- **REQUIRED WORK**
Copy each line of the records below, from the first through the one that contains "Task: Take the", exactly as written.

Segment Start: RECORDS FOR THE TASK

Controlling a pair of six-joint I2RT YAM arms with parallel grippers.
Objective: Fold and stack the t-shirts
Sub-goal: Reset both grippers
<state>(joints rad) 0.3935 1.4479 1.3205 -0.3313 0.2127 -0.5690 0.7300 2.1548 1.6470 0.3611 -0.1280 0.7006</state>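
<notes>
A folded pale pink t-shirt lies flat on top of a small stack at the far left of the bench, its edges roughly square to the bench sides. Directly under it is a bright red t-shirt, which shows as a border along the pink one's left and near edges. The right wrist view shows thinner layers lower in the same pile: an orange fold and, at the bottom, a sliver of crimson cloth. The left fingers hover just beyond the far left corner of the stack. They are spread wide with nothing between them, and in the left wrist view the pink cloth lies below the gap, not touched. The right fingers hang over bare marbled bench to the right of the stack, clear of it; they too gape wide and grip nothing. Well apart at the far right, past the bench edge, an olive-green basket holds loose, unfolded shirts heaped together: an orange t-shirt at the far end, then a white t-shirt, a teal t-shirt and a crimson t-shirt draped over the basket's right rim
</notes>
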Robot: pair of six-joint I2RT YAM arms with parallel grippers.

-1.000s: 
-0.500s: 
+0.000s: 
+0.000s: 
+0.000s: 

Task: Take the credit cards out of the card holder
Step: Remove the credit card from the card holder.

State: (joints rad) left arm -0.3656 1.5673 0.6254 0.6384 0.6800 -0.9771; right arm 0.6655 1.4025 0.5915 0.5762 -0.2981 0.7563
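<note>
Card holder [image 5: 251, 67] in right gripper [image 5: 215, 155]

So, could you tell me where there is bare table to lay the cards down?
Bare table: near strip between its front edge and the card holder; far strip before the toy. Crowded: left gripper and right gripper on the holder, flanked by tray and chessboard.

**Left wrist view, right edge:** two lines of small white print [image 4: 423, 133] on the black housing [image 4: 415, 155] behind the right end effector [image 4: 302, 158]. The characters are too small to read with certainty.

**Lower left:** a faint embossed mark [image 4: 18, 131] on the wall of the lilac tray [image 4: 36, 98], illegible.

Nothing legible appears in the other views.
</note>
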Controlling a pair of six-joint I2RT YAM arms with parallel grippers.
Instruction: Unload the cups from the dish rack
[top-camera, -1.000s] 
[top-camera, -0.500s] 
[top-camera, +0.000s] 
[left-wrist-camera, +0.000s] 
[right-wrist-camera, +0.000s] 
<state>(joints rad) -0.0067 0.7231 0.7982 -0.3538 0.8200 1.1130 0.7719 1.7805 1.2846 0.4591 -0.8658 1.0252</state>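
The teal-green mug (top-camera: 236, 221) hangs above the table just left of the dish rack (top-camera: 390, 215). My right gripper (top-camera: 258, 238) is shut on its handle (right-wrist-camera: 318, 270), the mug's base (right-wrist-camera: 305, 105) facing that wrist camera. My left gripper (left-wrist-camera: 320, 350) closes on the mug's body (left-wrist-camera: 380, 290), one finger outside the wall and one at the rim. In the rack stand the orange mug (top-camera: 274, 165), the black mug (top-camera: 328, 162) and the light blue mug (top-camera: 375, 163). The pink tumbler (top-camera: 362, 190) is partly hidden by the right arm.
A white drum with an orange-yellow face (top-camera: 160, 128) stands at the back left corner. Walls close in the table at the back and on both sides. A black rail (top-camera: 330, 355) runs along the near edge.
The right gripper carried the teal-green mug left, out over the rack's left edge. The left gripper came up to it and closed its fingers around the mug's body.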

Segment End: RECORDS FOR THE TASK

- **PROBLEM SOLUTION**
Controlling a pair of six-joint I2RT YAM arms with parallel grippers.
Objective: Fold and stack the t-shirts
Sub-goal: Reset both grippers
<state>(joints rad) 0.3935 1.4479 1.3205 -0.3313 0.2127 -0.5690 0.7300 2.1548 1.6470 0.3611 -0.1280 0.7006</state>
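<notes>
A folded pale pink t-shirt lies flat on top of a small stack at the far left of the bench, its edges roughly square to the bench sides. Directly under it is a bright red t-shirt, which shows as a border along the pink one's left and near edges. The right wrist view shows thinner layers lower in the same pile: an orange fold and, at the bottom, a sliver of crimson cloth. The left fingers hover just beyond the far left corner of the stack. They are spread wide with nothing between them, and in the left wrist view the pink cloth lies below the gap, not touched. The right fingers hang over bare marbled bench to the right of the stack, clear of it; they too gape wide and grip nothing. Well apart at the far right, past the bench edge, an olive-green basket holds loose, unfolded shirts heaped together: an orange t-shirt at the far end, then a white t-shirt, a teal t-shirt and a crimson t-shirt draped over the basket's right rim
</notes>
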Robot: pair of six-joint I2RT YAM arms with parallel grippers.

-1.000s: 
-0.500s: 
+0.000s: 
+0.000s: 
+0.000s: 

Task: Take the credit cards out of the card holder

For this exercise, nothing more is required.